The Virtuous Consensus
Critics of America’s extroverted role in the world do
have a point. The U.S. currently deploys roughly 200,000 service personnel to
countries all around the world. That’s an astonishing deployment for a nation
at relative peace.
But where exactly are those deployments? Roughly 13,000
U.S. troops operate in an advisory capacity in Afghanistan, protecting American
interests and civilian contractors from Taliban insurgents. Six thousand U.S.
soldiers are stationed in Iraq, where they helped local forces successfully
push ISIS back from cities it occupied only a few short years after U.S. troops
abandoned the country entirely in 2011. Between 45,000 and 65,000 soldiers are
stationed elsewhere in the Middle East in defense of U.S. allies against
terrorist organizations and Iran, which is executing a dangerous campaign of
terrorism and sabotage across the region.
Seventy-eight thousand U.S. soldiers are stationed in
Japan and South Korea, where they help contain a nuclear-armed state supporter
of terrorism (North Korea) and an increasingly aggressive near-peer competitor
(China). There are 35,000 U.S. forces stationed in Europe, where Russia has
become the first nation to invade and annex sovereign soil on the continent
since 1945 and is currently prosecuting a shooting war against Ukraine (an
action it took only months after America withdrew thousands of troops and the
last of its armored divisions from the continent in 2013). Seven thousand
American soldiers are stationed in Africa, helping to combat Islamist terrorist
groups in places such as Chad, Somalia, Mali, and Niger. And, finally, about
2,000 advisors and Special Forces are training and supporting humanitarian and
counterterrorism operations in Latin America and the Pacific.
There is a reason why the last three consecutive U.S.
presidents campaigned on a platform that advocated a humbler foreign policy but
abandoned that pledge when in office. The devil is in the details. Which of
these deployments are ancillary? Which missions are expendable? In what regions
are vital American interests not at stake? American commitments abroad are
easier to demagogue in the aggregate than they are individually.
Of course, the U.S. can and has disengaged from theaters
where it once had substantial military, financial, and diplomatic commitments,
but those successful disengagements were predicated on dramatic changes in the security
situation in those theaters. Such changes cannot be willed into existence on
artificial political timetables set in Washington.

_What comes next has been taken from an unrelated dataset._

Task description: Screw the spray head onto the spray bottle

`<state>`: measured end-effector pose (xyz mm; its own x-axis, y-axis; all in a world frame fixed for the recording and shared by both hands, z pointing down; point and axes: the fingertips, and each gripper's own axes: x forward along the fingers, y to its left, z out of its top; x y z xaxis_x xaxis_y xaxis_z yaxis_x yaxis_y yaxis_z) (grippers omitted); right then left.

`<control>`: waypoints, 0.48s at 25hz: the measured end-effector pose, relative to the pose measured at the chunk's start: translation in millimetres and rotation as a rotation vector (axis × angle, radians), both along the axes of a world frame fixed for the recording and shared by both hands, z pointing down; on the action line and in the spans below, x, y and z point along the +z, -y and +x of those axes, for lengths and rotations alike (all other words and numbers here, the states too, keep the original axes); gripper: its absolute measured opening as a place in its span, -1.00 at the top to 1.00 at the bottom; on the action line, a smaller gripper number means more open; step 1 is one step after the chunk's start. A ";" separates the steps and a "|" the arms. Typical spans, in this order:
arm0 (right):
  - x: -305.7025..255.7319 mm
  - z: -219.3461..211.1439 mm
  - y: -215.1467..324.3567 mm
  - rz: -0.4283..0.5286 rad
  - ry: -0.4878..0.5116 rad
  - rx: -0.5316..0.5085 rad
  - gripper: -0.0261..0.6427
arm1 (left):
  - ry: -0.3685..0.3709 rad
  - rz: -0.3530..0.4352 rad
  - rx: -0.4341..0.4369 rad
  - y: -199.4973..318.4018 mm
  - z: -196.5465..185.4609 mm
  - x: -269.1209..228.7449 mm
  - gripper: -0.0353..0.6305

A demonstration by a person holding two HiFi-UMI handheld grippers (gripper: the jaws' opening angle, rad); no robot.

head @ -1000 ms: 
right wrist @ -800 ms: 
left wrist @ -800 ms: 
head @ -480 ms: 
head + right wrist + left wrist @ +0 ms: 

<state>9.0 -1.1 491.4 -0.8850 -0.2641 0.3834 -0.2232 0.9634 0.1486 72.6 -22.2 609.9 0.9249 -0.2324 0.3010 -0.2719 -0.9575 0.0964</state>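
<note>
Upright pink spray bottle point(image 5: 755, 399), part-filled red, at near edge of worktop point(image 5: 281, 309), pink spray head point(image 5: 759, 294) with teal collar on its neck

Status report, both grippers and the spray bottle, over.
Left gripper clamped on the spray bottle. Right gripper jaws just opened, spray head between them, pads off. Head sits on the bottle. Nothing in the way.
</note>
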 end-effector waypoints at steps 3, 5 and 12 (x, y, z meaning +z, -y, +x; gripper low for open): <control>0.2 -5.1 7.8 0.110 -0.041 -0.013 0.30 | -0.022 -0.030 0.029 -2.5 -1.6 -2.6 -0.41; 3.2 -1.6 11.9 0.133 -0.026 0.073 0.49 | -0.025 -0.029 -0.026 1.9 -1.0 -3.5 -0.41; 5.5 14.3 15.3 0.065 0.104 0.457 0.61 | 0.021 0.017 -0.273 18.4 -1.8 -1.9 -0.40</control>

Aspirants to high office in the U.S. too often profess
their distaste for American commitments abroad. But the task before every
serious thinker on the issue is to posit a viable alternative to those
commitments. And when those alternatives beget civil conflict, power vacuums,
socially destabilizing refugee crises, the disruption of international
commerce, or the prospect of great power conflict, sober minds should conclude
that the cure is worse than the disease.